Novel plasmonic 0D Ag nanocrystal decorated 3D (BiO)2CO3 hierarchical microspheres were fabricated with a one-pot hydrothermal method. The as-prepared samples were systematically characterized by X-ray diffraction, scanning electron microscopy, transmission electron microscopy, N2 adsorption-desorption isotherms, X-ray photoelectron spectroscopy, UV-vis diffuse reflectance spectroscopy, photoluminescence spectra, ns-level time-resolved fluorescence spectra, photocurrent generation and EIS measurement. The results indicated that the 0D Ag nanoparticles were deposited on the surface of 3D (BiO)2CO3 hierarchical microspheres. The deposited Ag nanoparticles were reduced from Ag(+) by the citrate ions from bismuth citrate. The photocatalytic activity of the as-prepared samples was evaluated towards the degradation of NO at ppb-level under visible light irradiation. The intermediate NO2 was monitored on-line during the photocatalytic reaction. The pure (BiO)2CO3 microspheres exhibited decent visible light photocatalytic activity because of the surface scattering and reflecting (SSR effect) resulting from the special 3D hierarchical architecture. The Ag-decorated (BiO)2CO3 microspheres (Ag/BOC) exhibited greatly enhanced photocatalytic activity, photocurrent generation and promoted NO2 oxidation compared to the pure (BiO)2CO3 microspheres. The enhanced photocatalytic activity and photocurrent generation of Ag/BOC was ascribed to the cooperative contribution of the surface plasmon resonance (SPR effect), efficient separation of electron-hole pairs and prolonged lifetime of charge carriers induced by Ag nanoparticles. The photocatalytic performance of Ag/BOC was dependent on the content of Ag loading. When the amount of Ag is controlled at 5%, the highest photocatalytic performance can be achieved. Further increasing the Ag loading content promotes aggregation of the Ag particles and transforms the uniform microspheres into non-uniform microspheres, which is not beneficial to improving the activity. Importantly, the as-prepared Ag/BOC composites exhibited high photochemical stability after multiple reaction runs. The concepts of enhancing the activity through the SSR and SPR effects provide a new avenue for the development of efficient noble metal/bismuth-based plasmonic photocatalysts with attractive nano/micro architectures for efficient visible light photocatalytic activity.
采用一锅水热法制备了新型等离子体零维银纳米晶体修饰的三维(BiO)₂CO₃分级微球。通过X射线衍射、扫描电子显微镜、透射电子显微镜、N₂吸附-脱附等温线、X射线光电子能谱、紫外-可见漫反射光谱、光致发光光谱、纳秒级时间分辨荧光光谱、光电流产生和电化学阻抗谱测量对所制备的样品进行了系统表征。

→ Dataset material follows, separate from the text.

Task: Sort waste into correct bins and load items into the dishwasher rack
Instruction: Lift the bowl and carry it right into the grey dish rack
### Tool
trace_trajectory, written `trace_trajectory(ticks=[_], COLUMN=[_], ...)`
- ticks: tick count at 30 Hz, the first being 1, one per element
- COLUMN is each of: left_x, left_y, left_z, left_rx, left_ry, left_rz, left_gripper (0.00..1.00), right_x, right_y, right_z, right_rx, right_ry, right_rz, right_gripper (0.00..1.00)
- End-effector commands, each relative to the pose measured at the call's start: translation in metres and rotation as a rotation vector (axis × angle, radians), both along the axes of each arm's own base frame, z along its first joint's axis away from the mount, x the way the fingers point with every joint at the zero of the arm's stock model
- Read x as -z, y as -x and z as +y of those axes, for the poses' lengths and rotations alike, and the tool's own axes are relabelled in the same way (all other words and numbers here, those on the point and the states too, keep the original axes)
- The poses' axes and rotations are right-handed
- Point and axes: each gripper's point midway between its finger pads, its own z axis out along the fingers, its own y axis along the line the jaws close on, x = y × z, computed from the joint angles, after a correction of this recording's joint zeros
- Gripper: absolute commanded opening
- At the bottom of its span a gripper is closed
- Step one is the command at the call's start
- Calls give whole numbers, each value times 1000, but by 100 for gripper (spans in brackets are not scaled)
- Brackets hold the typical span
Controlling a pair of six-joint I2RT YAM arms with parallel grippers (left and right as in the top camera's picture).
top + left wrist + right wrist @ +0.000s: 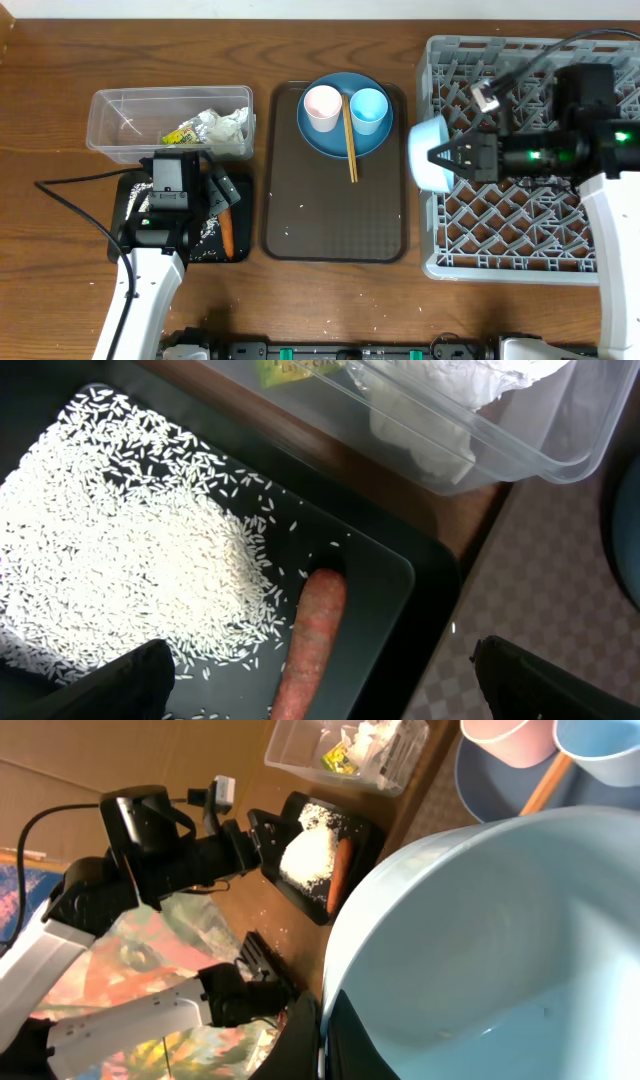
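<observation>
My right gripper is shut on the rim of the light-blue bowl, held on edge at the left side of the grey dishwasher rack. My left gripper hangs open over the black tray, with the carrot piece below the gap and nothing held. Loose rice covers the tray's left. The crumpled wrapper lies in the clear tub. The dark-blue plate carries a pink cup, a light-blue cup and chopsticks.
A large brown serving tray lies between the bins and the rack, with the plate at its far end and a few rice grains scattered on it. A black cable runs over the table left of the black tray.
</observation>
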Motion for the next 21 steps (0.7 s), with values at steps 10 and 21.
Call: trace_trajectory(ticks=[10, 21], left_x=[-4, -4], left_y=[-3, -3], left_z=[1, 1], left_rx=[-7, -7], left_ry=[1, 1], left_rz=[-9, -9], left_gripper=[98, 98], right_x=[38, 81], right_y=[10, 10], right_z=[-30, -61], right_rx=[35, 176], right_ry=[-110, -253], right_rz=[42, 85], right_gripper=[1, 1])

结果表明,零维银纳米颗粒沉积在三维(BiO)₂CO₃分级微球的表面。沉积的银纳米颗粒由柠檬酸铋中的柠檬酸根离子将Ag(+)还原得到。在可见光照射下,对所制备样品对ppb级NO降解的光催化活性进行了评价。在光催化反应过程中对中间产物NO₂进行了在线监测。纯(BiO)₂CO₃微球由于特殊的三维分级结构产生的表面散射和反射(SSR效应)而表现出良好的可见光光催化活性。与纯(BiO)₂CO₃微球相比,Ag修饰的(BiO)₂CO₃微球(Ag/BOC)表现出大大增强的光催化活性、光电流产生以及促进的NO₂氧化。Ag/BOC光催化活性和光电流产生的增强归因于表面等离子体共振(SPR效应)的协同作用、电子-空穴对的有效分离以及由银纳米颗粒诱导的电荷载流子寿命的延长。Ag/BOC的光催化性能取决于Ag负载量。当Ag的量控制在5%时,可以实现最高的光催化性能。进一步增加Ag负载量会促进Ag颗粒的聚集,并将均匀的微球转变为不均匀的微球,这不利于活性的提高。重要的是,所制备的Ag/BOC复合材料在多次反应运行后表现出高光化学稳定性。通过SSR和SPR效应提高活性的概念为开发具有吸引人的纳米/微结构以实现高效可见光光催化活性的高效贵金属/铋基等离子体光催化剂提供了一条新途径。